Start of Data to examine

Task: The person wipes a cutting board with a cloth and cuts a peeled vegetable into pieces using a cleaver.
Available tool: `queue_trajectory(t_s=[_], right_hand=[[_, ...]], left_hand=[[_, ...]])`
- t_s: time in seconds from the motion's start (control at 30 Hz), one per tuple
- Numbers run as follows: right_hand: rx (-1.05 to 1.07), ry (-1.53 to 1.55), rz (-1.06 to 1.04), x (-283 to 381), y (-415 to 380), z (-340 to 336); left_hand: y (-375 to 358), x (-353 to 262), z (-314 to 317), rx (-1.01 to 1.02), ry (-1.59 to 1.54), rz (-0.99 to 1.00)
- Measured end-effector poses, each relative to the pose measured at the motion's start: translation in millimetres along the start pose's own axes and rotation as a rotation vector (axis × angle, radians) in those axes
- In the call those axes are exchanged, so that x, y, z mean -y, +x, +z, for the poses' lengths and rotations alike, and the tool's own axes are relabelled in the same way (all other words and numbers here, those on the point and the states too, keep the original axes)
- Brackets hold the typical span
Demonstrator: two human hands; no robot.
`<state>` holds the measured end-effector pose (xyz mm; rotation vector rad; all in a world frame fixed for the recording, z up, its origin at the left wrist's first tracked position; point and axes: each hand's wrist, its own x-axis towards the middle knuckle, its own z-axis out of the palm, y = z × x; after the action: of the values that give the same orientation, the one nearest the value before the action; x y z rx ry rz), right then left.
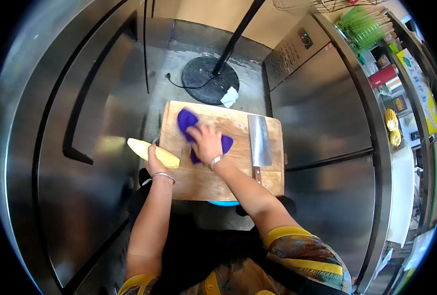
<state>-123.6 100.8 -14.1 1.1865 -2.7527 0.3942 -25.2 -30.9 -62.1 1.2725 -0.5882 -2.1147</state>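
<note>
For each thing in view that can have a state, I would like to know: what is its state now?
Left hand: closed around pale yellow piece
Pale yellow piece: held, tilted
Right hand: on purple cloth, grip unclear
Purple cloth: bunched
Cutting board: lying flat
Knife: lying flat, not held
Plug: unplugged
White scrap: crumpled
Right steel doors: shut

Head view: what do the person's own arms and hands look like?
The left hand is ungloved, with a silvery wrist bangle; the right hand is ungloved, with a pale wristband. The right sleeve is short, multicoloured, trimmed yellow; the left sleeve shows a yellow cuff.
</note>
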Motion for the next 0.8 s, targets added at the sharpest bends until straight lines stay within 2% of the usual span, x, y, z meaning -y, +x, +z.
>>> queue_trajectory(t_s=[0.1, 0.17, 0.23, 0.3, 0.37, 0.43, 0.5, 0.53, 0.57, 0.6, 0.63, 0.67, 0.7, 0.77, 0.8], right_hand=[[0.190, 0.114, -0.294, -6, -81, -18], [0.399, 0.342, -0.302, -16, -108, -53], [0.244, 0.254, -0.375, -44, -103, -69], [0.087, 0.236, -0.268, -77, -60, -91], [-0.059, 0.186, -0.151, -98, -8, -98], [0.102, 0.148, -0.031, -129, 25, -62], [0.032, -0.011, 0.278, -111, 10, -21], [-0.027, -0.064, 0.322, -90, -4, -17], [-0.079, -0.102, 0.260, -77, -27, -9], [0.049, -0.101, 0.225, -57, -55, -22], [0.013, -0.155, 0.080, -45, -96, -16], [0.140, -0.113, -0.006, -30, -131, -28], [0.261, 0.020, -0.019, -14, -164, -41], [0.369, 0.373, -0.216, -3, -195, -69], [0.356, 0.441, -0.195, -1, -189, -82]], left_hand=[[-21, -11, 12, -0.014, -0.001, -0.015], [-26, -14, 15, 0.057, -0.007, -0.039], [-27, -14, 11, 0.065, 0.004, -0.009], [-21, -6, 5, 0.085, 0.032, -0.015], [-21, -8, 13, 0.018, 0.008, 0.022], [-14, -1, 14, 0.029, -0.008, 0.065], [-10, 3, 11, 0.000, 0.060, 0.115], [-4, 7, 8, -0.002, 0.056, 0.131], [-12, 0, 11, -0.008, 0.054, 0.122], [-29, -13, 18, -0.032, 0.056, 0.063], [-39, -19, 23, -0.053, 0.053, 0.007], [-37, -18, 22, -0.043, 0.035, 0.005], [-34, -15, 22, -0.042, 0.022, 0.006], [-28, -10, 18, -0.033, 0.099, 0.109], [-31, -12, 18, 0.007, 0.087, 0.102]])
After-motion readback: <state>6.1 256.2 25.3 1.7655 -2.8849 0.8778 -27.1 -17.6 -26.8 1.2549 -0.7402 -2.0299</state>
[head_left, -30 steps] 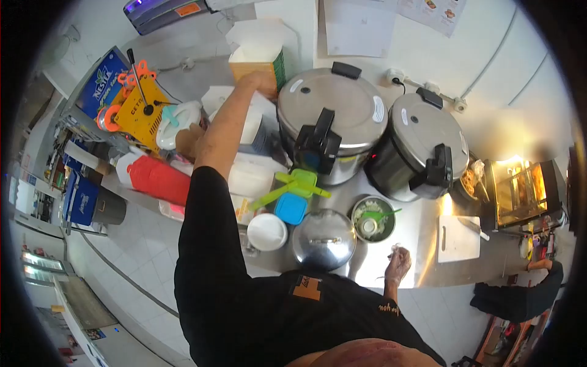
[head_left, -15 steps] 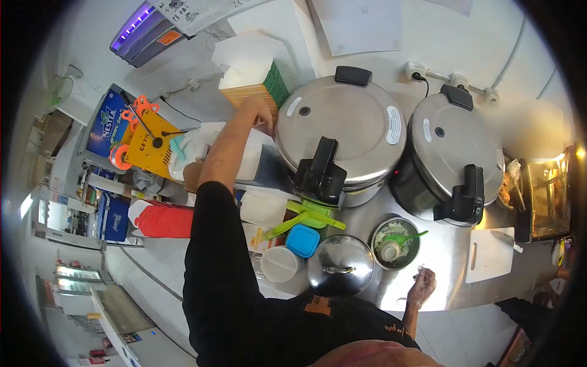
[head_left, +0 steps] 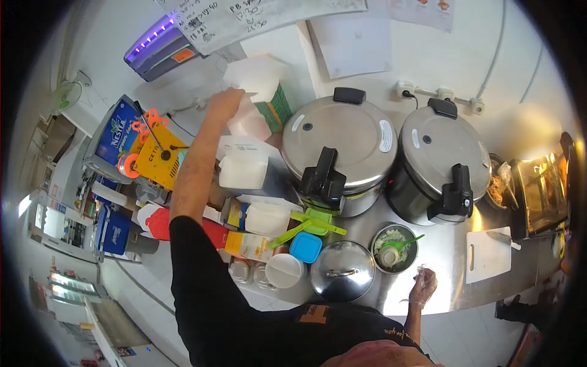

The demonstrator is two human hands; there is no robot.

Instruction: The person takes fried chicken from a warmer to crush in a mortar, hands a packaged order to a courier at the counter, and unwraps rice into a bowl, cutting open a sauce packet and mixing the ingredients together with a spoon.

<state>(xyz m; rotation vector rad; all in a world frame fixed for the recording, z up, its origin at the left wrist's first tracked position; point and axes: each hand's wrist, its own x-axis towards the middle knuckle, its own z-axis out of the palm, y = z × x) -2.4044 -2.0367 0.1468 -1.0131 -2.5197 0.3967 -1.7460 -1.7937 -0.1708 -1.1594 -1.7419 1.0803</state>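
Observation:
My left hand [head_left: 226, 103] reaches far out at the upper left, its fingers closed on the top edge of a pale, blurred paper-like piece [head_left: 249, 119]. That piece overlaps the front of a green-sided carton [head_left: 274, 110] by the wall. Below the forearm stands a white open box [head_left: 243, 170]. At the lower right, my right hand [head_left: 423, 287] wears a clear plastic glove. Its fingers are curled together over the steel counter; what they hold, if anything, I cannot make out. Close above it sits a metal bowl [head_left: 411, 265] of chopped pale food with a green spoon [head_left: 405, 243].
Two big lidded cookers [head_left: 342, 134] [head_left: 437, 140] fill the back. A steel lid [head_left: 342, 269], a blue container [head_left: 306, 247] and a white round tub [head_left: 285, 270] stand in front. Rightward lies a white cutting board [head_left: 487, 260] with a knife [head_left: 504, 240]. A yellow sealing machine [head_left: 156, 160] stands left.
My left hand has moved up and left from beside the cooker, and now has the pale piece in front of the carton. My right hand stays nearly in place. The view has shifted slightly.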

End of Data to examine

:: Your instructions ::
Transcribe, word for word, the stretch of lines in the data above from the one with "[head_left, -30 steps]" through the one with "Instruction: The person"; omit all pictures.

:: Output below ::
[head_left, -30 steps] 
[head_left, -15 steps] 
[head_left, +0 steps] 

The demonstrator is two human hands; there is no robot.

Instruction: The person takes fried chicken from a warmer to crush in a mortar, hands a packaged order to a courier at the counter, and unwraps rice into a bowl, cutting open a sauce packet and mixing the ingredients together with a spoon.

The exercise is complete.